Whatever the summer break means for you, I hope that it brings you a good measure of joy and fulfilment.

Dr Stringer

Priya speaks at European Society for Child and Adolescent Psychiatry Conference!

On the 1 July, I was invited by Dr Sachin Sankar, Consultant Child and Adolescent Psychiatrist, Deputy Medical Director for Northampton Health Foundation Trust, and also my research mentor, to present a short seminar on ‘patient and staff factors that cause violence on the children and adolescent psychiatric ward’ at this year’s European Society for Child and Adolescent Psychiatry Conference (ESCAP) at the Hofburg palace in the beautiful city of Vienna, Austria.

This was an incredible and rare opportunity particularly at my age, when this conference is aimed at professionals working in the field of psychiatry.

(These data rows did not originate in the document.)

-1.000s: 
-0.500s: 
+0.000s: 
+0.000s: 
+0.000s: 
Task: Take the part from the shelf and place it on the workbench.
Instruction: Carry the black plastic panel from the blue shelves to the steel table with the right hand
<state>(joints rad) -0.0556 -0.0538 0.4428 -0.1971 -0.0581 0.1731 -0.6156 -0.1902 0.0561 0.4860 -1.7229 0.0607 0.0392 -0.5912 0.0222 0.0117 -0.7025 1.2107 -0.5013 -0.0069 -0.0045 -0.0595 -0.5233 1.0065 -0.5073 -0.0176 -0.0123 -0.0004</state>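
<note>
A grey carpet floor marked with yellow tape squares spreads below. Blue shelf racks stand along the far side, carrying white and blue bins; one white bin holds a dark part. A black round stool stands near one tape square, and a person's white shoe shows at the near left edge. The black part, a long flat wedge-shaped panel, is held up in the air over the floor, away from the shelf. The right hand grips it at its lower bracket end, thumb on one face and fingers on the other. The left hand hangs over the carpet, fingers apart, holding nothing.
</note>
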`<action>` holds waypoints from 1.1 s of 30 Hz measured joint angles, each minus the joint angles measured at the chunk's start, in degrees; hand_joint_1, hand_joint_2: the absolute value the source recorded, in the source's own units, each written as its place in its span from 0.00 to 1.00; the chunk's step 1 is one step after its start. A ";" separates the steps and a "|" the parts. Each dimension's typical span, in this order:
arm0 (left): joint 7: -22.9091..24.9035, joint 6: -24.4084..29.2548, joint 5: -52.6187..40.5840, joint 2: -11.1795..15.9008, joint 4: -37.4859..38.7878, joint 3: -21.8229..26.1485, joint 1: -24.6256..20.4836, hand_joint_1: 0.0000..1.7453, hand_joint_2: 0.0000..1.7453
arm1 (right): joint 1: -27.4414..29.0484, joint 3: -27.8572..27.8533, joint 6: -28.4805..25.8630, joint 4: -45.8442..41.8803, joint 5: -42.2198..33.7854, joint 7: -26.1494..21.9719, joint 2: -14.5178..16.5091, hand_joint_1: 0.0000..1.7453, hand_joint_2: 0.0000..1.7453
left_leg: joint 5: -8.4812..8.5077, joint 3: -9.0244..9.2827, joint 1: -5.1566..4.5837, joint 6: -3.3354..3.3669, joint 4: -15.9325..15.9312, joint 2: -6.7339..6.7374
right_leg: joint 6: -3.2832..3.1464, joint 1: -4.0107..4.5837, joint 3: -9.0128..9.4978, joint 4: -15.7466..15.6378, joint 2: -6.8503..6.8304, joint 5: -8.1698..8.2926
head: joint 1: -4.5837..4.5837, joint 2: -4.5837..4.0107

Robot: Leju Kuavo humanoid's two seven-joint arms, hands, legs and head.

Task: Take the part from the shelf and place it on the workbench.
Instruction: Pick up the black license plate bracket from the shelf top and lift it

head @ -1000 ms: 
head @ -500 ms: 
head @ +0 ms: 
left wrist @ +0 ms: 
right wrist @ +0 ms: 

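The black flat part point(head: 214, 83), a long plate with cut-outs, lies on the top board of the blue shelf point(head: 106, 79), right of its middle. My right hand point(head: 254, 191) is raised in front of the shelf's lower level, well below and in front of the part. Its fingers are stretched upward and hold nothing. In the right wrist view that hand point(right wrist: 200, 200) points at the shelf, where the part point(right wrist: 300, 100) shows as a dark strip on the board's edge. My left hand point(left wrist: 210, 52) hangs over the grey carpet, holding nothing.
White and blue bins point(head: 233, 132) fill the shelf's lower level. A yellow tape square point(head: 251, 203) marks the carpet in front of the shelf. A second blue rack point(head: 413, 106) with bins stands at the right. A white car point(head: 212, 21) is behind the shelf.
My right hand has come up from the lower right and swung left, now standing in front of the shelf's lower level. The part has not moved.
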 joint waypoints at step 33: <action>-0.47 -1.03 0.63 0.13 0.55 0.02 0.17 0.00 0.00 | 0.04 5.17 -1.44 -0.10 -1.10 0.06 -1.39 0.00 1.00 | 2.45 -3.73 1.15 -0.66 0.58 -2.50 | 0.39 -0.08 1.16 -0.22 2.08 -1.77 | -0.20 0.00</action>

Although I have done numerous school assemblies, nothing truly prepared me for the grandeur of this conference. And certainly, nothing prepared me for the nerves, but also the excitement! Once my nerves subsided, I felt much more confident and luckily, completed my presentation without too many stumbles. The realisation that I had done a good job was when I was rewarded with an echo of applause and, when one of the audience exclaimed that I was ‘wonderful’, a second round of applause was given due to my young age of 16 years old. I was ecstatic and was buzzing for the rest of the day!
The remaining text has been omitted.